# WHAT TO WORK ON
Reproduce the records that follow exactly as they appear.

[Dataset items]
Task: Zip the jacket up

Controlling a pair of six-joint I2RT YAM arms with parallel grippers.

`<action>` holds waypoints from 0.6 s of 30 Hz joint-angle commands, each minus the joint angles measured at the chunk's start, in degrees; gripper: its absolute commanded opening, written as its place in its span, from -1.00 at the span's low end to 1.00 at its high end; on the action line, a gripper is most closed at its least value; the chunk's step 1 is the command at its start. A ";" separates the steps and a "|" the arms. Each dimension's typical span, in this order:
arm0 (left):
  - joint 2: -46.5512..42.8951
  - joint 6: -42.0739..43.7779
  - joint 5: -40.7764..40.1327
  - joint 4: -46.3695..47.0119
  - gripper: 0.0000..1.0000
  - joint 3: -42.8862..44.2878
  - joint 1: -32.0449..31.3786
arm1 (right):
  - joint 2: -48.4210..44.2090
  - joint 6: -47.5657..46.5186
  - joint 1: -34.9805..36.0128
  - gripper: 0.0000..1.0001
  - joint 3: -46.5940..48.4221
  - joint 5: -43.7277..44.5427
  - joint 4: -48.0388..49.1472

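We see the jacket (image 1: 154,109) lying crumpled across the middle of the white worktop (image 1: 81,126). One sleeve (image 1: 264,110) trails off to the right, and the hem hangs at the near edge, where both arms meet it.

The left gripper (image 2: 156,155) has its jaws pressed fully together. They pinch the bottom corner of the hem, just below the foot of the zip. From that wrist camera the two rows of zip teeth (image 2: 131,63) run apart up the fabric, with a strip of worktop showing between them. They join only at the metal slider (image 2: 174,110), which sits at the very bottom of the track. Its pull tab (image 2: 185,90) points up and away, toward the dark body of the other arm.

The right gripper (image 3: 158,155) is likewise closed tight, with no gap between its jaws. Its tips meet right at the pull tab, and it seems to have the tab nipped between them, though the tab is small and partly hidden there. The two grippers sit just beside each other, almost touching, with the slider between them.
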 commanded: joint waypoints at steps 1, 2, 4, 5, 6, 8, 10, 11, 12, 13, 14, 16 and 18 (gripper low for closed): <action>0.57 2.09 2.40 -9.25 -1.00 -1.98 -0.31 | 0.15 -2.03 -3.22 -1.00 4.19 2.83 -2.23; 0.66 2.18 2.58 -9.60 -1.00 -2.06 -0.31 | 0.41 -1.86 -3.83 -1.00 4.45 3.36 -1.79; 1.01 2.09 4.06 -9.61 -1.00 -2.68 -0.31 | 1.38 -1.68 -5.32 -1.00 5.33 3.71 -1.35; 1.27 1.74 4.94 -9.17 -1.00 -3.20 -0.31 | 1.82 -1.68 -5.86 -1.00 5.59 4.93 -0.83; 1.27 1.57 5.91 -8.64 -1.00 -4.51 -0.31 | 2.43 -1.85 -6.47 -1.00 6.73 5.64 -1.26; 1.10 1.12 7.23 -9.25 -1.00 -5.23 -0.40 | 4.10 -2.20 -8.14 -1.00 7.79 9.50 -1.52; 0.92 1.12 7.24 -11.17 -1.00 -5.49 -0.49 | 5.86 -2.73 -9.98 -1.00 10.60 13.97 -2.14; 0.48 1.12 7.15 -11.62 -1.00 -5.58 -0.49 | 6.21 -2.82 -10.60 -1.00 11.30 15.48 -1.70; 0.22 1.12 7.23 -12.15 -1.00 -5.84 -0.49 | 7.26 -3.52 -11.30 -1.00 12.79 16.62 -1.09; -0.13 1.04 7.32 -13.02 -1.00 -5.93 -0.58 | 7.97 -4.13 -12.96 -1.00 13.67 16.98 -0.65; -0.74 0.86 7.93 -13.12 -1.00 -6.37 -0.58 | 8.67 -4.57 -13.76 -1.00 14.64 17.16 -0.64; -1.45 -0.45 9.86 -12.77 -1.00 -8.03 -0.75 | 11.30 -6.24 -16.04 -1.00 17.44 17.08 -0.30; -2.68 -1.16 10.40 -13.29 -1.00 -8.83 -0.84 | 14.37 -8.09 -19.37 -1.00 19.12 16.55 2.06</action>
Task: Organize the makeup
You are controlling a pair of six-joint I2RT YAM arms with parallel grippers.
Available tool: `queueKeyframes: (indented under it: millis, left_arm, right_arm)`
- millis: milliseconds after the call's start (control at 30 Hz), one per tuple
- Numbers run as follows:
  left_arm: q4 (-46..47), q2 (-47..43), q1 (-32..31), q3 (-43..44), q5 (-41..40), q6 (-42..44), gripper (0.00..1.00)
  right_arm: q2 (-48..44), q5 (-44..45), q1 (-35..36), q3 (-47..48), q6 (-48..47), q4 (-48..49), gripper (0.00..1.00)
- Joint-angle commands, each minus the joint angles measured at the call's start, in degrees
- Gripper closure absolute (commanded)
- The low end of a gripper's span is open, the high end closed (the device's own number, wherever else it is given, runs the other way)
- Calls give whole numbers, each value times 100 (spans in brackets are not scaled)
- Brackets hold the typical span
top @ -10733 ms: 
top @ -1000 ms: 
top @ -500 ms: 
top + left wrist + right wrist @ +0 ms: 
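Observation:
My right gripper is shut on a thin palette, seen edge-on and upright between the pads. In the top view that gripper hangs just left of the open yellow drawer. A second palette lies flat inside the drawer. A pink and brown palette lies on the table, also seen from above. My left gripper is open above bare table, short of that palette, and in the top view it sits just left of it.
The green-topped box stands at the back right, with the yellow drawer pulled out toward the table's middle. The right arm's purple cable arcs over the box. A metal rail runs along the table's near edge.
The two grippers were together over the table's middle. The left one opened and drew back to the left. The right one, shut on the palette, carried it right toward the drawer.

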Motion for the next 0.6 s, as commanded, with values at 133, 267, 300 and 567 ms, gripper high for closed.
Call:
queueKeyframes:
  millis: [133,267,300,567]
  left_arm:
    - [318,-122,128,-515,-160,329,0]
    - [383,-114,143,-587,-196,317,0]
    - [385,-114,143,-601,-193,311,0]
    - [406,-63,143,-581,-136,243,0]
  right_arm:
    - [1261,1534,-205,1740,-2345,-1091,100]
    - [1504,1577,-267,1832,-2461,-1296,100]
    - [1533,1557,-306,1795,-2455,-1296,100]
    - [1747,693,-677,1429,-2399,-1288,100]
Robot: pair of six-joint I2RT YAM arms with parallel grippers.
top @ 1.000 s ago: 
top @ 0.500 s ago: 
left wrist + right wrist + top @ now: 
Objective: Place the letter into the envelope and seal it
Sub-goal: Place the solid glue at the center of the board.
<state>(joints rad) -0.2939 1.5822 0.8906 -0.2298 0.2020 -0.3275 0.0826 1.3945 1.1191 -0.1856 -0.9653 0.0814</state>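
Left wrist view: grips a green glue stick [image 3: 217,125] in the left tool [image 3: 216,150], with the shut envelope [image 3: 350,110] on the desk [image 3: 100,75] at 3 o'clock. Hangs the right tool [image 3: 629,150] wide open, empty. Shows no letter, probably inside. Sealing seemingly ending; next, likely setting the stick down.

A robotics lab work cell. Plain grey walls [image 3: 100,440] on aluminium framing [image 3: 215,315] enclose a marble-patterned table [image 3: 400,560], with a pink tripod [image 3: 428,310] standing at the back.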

# SOLUTION FOR THIS PROBLEM
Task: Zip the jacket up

Controlling a pair of six-joint I2RT YAM arms with parallel grippers.

`<action>` holds waypoints from 0.6 s of 30 Hz joint-angle commands, each minus the joint angles measured at the chunk's start, in degrees; gripper: its absolute commanded opening, written as its place in its span, from -1.00 at the span's low end to 1.00 at its high end; on the action line, a gripper is most closed at its least value; the chunk's step 1 is the command at its start. A ";" separates the steps and a "|" the arms. Each dimension's typical span, in this order:
arm0 (left):
  - joint 2: -46.5512..42.8951
  - joint 6: -42.0739..43.7779
  - joint 5: -40.7764..40.1327
  - joint 4: -46.3695..47.0119
  - gripper: 0.0000..1.0000
  - joint 3: -42.8862..44.2878
  - joint 1: -32.0449..31.3786
arm1 (right):
  - joint 2: -48.4210..44.2090
  - joint 6: -47.5657..46.5186
  - joint 1: -34.9805..36.0128
  - gripper: 0.0000..1.0001
  - joint 3: -46.5940..48.4221
  - joint 5: -43.7277..44.5427
  - joint 4: -48.0388..49.1472

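We see the jacket (image 1: 154,109) lying crumpled across the middle of the white worktop (image 1: 81,126). One sleeve (image 1: 264,110) trails off to the right, and the hem hangs at the near edge, where both arms meet it.

The left gripper (image 2: 156,155) has its jaws pressed fully together. They pinch the bottom corner of the hem, just below the foot of the zip. From that wrist camera the two rows of zip teeth (image 2: 131,63) run apart up the fabric, with a strip of worktop showing between them. They join only at the metal slider (image 2: 174,110), which sits at the very bottom of the track. Its pull tab (image 2: 185,90) points up and away, toward the dark body of the other arm.

The right gripper (image 3: 158,155) is likewise closed tight, with no gap between its jaws. Its tips meet right at the pull tab, and it seems to have the tab nipped between them, though the tab is small and partly hidden there. The two grippers sit just beside each other, almost touching, with the slider between them.
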 commanded: joint waypoints at steps 1, 2, 4, 5, 6, 8, 10, 11, 12, 13, 14, 16 and 18 (gripper low for closed): <action>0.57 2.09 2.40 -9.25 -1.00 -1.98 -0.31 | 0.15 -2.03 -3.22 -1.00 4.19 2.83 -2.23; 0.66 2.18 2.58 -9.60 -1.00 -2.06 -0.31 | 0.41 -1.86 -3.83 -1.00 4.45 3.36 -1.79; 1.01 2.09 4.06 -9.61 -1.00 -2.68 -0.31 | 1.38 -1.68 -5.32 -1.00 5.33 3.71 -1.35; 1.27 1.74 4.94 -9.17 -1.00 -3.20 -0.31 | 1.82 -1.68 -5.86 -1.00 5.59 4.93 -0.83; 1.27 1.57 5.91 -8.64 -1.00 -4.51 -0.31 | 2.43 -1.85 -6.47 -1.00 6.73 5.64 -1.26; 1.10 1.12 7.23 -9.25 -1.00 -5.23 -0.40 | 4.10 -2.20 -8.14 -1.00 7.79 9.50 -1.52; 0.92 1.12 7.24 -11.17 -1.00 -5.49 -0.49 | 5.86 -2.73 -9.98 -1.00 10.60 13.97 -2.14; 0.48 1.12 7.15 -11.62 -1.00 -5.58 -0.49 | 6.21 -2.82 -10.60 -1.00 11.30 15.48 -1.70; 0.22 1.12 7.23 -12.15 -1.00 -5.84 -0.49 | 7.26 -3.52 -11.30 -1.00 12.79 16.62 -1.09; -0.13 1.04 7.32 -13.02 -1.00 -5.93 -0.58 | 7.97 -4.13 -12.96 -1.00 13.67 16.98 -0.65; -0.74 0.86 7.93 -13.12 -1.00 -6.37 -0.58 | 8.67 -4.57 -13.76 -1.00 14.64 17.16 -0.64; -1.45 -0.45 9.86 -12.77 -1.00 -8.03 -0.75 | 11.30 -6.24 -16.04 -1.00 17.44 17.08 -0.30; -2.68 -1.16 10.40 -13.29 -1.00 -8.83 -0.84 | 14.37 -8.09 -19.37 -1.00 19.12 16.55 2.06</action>
Task: Organize the makeup
You are controlling a pair of six-joint I2RT YAM arms with parallel grippers.
Available tool: `queueKeyframes: (indented under it: millis, left_arm, right_arm)`
- millis: milliseconds after the call's start (control at 30 Hz), one per tuple
- Numbers run as follows:
  left_arm: q4 (-46..47), q2 (-47..43), q1 (-32..31), q3 (-43..44), q5 (-41..40), q6 (-42..44), gripper (0.00..1.00)
  right_arm: q2 (-48..44), q5 (-44..45), q1 (-35..36), q3 (-47..48), q6 (-48..47), q4 (-48..49), gripper (0.00..1.00)
- Joint-angle commands, each minus the joint angles measured at the call's start, in degrees
- Gripper closure absolute (commanded)
- The low end of a gripper's span is open, the high end closed (the device's own number, wherever else it is given, runs the other way)
- Calls give whole numbers, each value times 100 (spans in brackets are not scaled)
- Brackets hold the typical span
top @ -10733 ms: 
top @ -1000 ms: 
top @ -500 ms: 
top + left wrist + right wrist @ +0 ms: 
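Observation:
My right gripper is shut on a thin palette, seen edge-on and upright between the pads. In the top view that gripper hangs just left of the open yellow drawer. A second palette lies flat inside the drawer. A pink and brown palette lies on the table, also seen from above. My left gripper is open above bare table, short of that palette, and in the top view it sits just left of it.
The green-topped box stands at the back right, with the yellow drawer pulled out toward the table's middle. The right arm's purple cable arcs over the box. A metal rail runs along the table's near edge.
The two grippers were together over the table's middle. The left one opened and drew back to the left. The right one, shut on the palette, carried it right toward the drawer.
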
Motion for the next 0.6 s, as commanded, with values at 133, 267, 300 and 567 ms, gripper high for closed.
Call:
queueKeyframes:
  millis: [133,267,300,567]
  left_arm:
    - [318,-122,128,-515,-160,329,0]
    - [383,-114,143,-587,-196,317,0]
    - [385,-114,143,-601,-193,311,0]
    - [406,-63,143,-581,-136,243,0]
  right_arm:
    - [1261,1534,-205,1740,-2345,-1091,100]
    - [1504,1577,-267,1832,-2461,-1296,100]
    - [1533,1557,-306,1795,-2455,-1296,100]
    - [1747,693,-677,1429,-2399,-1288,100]
Robot: pair of six-joint I2RT YAM arms with parallel grippers.
top @ 1.000 s ago: 
top @ 0.500 s ago: 
left wrist + right wrist + top @ now: 
Objective: Place the letter into the envelope and seal it
Sub-goal: Place the solid glue at the center of the board.
<state>(joints rad) -0.2939 1.5822 0.8906 -0.2298 0.2020 -0.3275 0.0826 1.3945 1.1191 -0.1856 -0.9653 0.0814</state>
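Left wrist view: grips a green glue stick [image 3: 217,125] in the left tool [image 3: 216,150], with the shut envelope [image 3: 350,110] on the desk [image 3: 100,75] at 3 o'clock. Hangs the right tool [image 3: 629,150] wide open, empty. Shows no letter, probably inside. Sealing seemingly ending; next, likely setting the stick down.

A robotics lab work cell. Plain grey walls [image 3: 100,440] on aluminium framing [image 3: 215,315] enclose a marble-patterned table [image 3: 400,560], with a pink tripod [image 3: 428,310] standing at the back.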

The answer has been fully stated.